L’aménagement du territoire, en tant qu’orientation à poursuivre afin de permettre à la collectivité de satisfaire ses attentes de développement, se conceptualise dans le temps et dans l’espace en liant les différentes échelles de mise en œuvre. Le développement construit et coordonné passe par une mise en cohérence et une implication (manifeste) des acteurs aux différentes échelles politiques et administratives de la nation et du territoire.

Cet état de fait est affirmé par les auteurs qui ont commenté les réformes de la décentralisation. « Ainsi, avec la décentralisation engagée en 1982, les collectivités locales ont obtenu, avec la liberté de s’administrer, le droit de la libre intervention.

Par le fait même, la notion de puissance publique et le rôle qui leur est reconnu en matière économique concernent désormais autant les collectivités locales que l’Etat » (BERNARD 84, page 41).

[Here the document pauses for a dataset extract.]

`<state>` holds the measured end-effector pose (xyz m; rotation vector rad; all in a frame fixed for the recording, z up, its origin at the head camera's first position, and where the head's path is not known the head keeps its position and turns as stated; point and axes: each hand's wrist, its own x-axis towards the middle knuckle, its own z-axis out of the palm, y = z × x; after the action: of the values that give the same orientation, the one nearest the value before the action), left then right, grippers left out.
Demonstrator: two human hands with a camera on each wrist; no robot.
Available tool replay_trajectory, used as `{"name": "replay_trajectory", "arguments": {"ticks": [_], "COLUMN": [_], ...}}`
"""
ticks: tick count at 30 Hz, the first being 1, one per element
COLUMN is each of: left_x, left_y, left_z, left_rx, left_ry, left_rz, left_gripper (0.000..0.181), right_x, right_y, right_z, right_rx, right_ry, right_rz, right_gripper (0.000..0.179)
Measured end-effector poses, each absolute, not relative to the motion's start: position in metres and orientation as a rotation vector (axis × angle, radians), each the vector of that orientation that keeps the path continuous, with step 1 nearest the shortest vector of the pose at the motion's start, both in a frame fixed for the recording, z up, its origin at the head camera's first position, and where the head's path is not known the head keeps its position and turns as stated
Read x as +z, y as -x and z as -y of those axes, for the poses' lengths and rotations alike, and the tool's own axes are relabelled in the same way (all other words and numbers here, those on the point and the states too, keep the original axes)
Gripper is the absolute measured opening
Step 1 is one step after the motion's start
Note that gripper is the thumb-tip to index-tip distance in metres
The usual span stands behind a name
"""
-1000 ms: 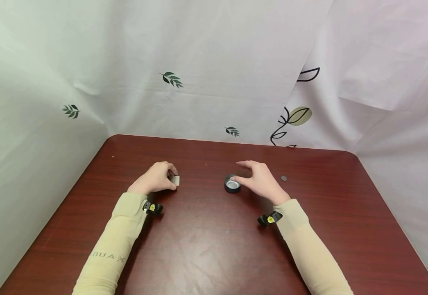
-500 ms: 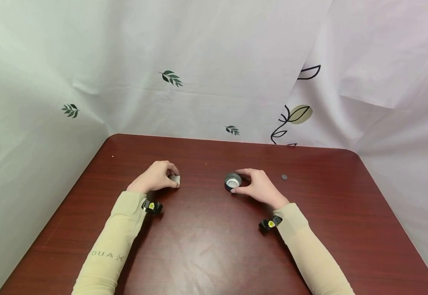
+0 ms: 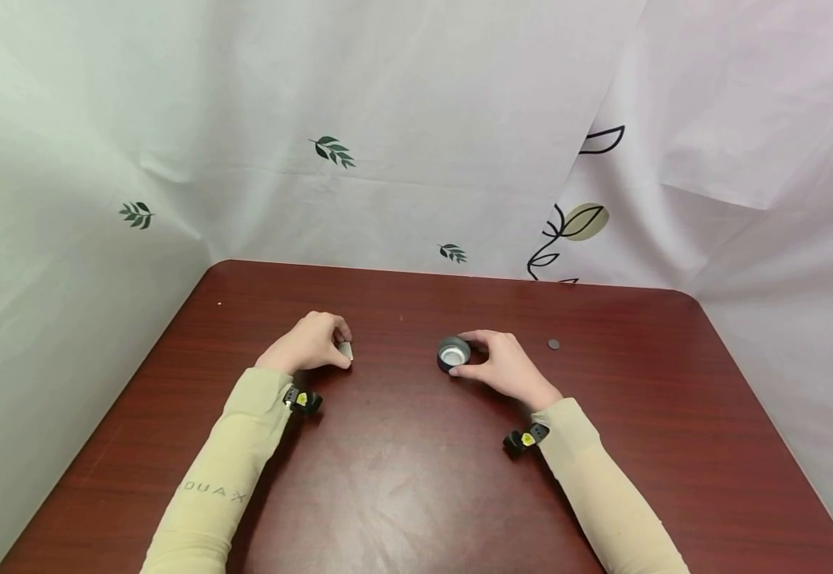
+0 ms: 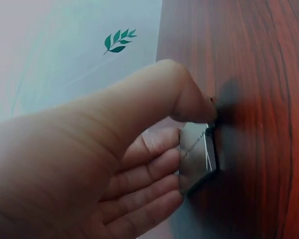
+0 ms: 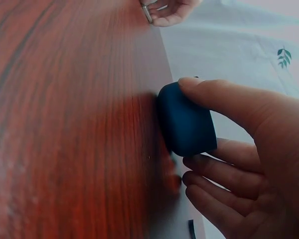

La réorganisation des échelles de mise en œuvre et de développement des actions en matière d’aménagement ne réduit pas pour autant la complexité du champ, si ce n’est le contraire. En réalité, c’est le rôle de coordination que l’Etat est appelé à jouer entre les enjeux locaux et les contraintes émanant du contexte international qui se renforce. Sans supprimer le centralisme étatique hérité de l’histoire sociale et politique du pays, la décentralisation permet à l’Etat une part de désengagement, notamment à l’échelle locale, mais renforce sa mission de régulateur et de médiateur entre les échelles d’enjeux.